Task description:
Where an image appears, leave it out; otherwise repeat the data exactly.

Dataset excerpt:
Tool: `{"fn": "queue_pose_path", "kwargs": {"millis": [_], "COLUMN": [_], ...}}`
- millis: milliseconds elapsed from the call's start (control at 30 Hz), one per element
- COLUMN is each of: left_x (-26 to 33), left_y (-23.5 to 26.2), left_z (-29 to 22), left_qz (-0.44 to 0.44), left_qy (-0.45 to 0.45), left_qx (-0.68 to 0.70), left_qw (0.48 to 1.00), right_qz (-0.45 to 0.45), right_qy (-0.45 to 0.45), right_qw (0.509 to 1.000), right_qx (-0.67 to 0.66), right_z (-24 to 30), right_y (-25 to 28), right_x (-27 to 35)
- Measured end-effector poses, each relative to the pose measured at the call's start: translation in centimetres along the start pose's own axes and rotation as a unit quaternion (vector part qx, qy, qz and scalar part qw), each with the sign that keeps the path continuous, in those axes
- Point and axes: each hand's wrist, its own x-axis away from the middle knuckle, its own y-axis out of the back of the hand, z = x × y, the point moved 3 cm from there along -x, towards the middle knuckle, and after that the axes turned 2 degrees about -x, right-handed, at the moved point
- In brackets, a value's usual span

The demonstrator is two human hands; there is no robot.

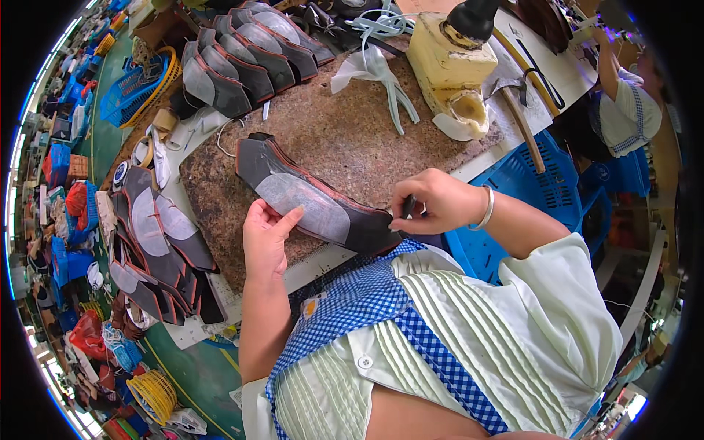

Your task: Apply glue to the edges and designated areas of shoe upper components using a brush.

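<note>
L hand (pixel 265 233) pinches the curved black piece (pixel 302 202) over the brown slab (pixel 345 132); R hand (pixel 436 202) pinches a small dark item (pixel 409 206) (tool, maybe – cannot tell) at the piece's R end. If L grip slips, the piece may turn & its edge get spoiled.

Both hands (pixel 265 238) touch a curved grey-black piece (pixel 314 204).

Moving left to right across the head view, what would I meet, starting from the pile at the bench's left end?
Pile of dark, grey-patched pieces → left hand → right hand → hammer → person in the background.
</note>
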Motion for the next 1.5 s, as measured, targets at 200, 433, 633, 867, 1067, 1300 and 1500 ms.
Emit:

Answer below:
Tool: `{"fn": "queue_pose_path", "kwargs": {"millis": [_], "COLUMN": [_], ...}}`
- millis: milliseconds elapsed from the call's start (control at 30 Hz), one per element
- COLUMN is each of: left_x (-26 to 33), left_y (-23.5 to 26.2), left_z (-29 to 22), left_qz (-0.44 to 0.44), left_qy (-0.45 to 0.45), left_qx (-0.68 to 0.70), left_qw (0.48 to 1.00), right_qz (-0.45 to 0.45), right_qy (-0.45 to 0.45), right_qw (0.509 to 1.000), right_qx (-0.67 to 0.66), right_z (-24 to 30), right_y (-25 to 28), right_x (-27 to 35)
- Measured end-effector poses, each relative to the pose measured at the call's start: translation in centimetres along the start pose's own axes and rotation as a unit quaternion (vector part qx, qy, qz and scalar part qw), each with the sign that keeps the path continuous, in those axes
- Point and axes: each hand's wrist, its own x-axis away from the middle knuckle, its own y-axis out of the back of the hand, z = x × y, the point moved 3 cm from there along -x, towards the middle knuckle, and after that the axes turned 2 degrees about -x, right-handed, at the moved point
- In brackets, a value's usual span

The demonstrator is two human hands; there is no robot.


Your task: Apply glue to the edges and designated areas of shoe upper components using a brush.

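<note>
L hand (pixel 265 233) pinches the curved black piece (pixel 302 202) over the brown slab (pixel 345 132); R hand (pixel 436 202) pinches a small dark item (pixel 409 206) (tool, maybe – cannot tell) at the piece's R end. If L grip slips, the piece may turn & its edge get spoiled.

Both hands (pixel 265 238) touch a curved grey-black piece (pixel 314 204).

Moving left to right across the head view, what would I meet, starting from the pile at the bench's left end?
Pile of dark, grey-patched pieces → left hand → right hand → hammer → person in the background.
</note>
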Motion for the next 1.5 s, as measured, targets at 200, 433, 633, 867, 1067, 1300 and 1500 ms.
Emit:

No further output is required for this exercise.